Exercise description =
Copy the listing exactly; drop the pictures.

Data block =

◇ ◇ ◇ ◇ ◇

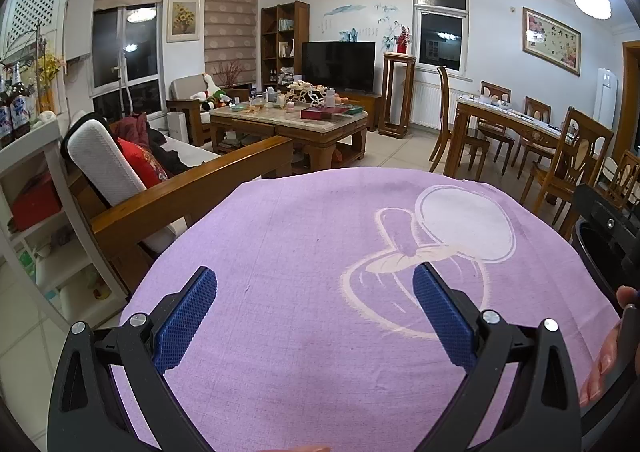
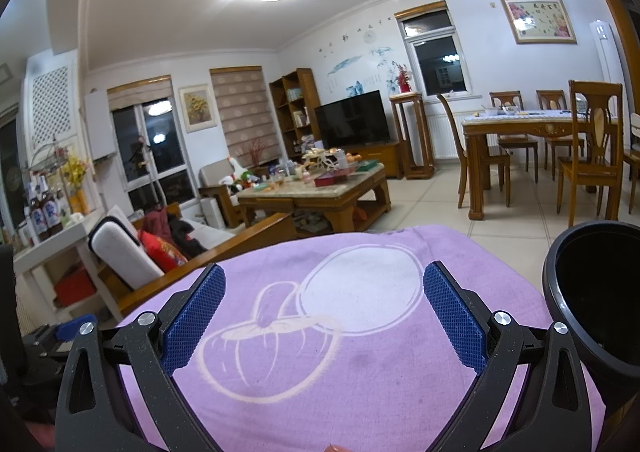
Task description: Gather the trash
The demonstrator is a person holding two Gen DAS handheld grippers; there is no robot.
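both claws, left gripper (image 1: 315, 316) and right gripper (image 2: 323, 312), gape empty over the purple cartoon-print cloth (image 2: 360, 372); no trash shows, so a sweep toward 3 o'clock could topple the round black plastic bin (image 2: 600, 292)

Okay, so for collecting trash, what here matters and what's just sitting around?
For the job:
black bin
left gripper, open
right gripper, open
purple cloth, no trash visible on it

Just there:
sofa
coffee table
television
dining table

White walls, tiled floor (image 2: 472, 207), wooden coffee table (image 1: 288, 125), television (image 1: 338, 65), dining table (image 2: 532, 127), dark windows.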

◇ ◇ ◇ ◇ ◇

Response to the task =
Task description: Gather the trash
The demonstrator is a person holding two Gen DAS handheld grippers; there is no robot.
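both claws, left gripper (image 1: 315, 316) and right gripper (image 2: 323, 312), gape empty over the purple cartoon-print cloth (image 2: 360, 372); no trash shows, so a sweep toward 3 o'clock could topple the round black plastic bin (image 2: 600, 292)

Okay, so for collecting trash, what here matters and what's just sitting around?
For the job:
black bin
left gripper, open
right gripper, open
purple cloth, no trash visible on it

Just there:
sofa
coffee table
television
dining table

White walls, tiled floor (image 2: 472, 207), wooden coffee table (image 1: 288, 125), television (image 1: 338, 65), dining table (image 2: 532, 127), dark windows.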

No additional answer is needed here.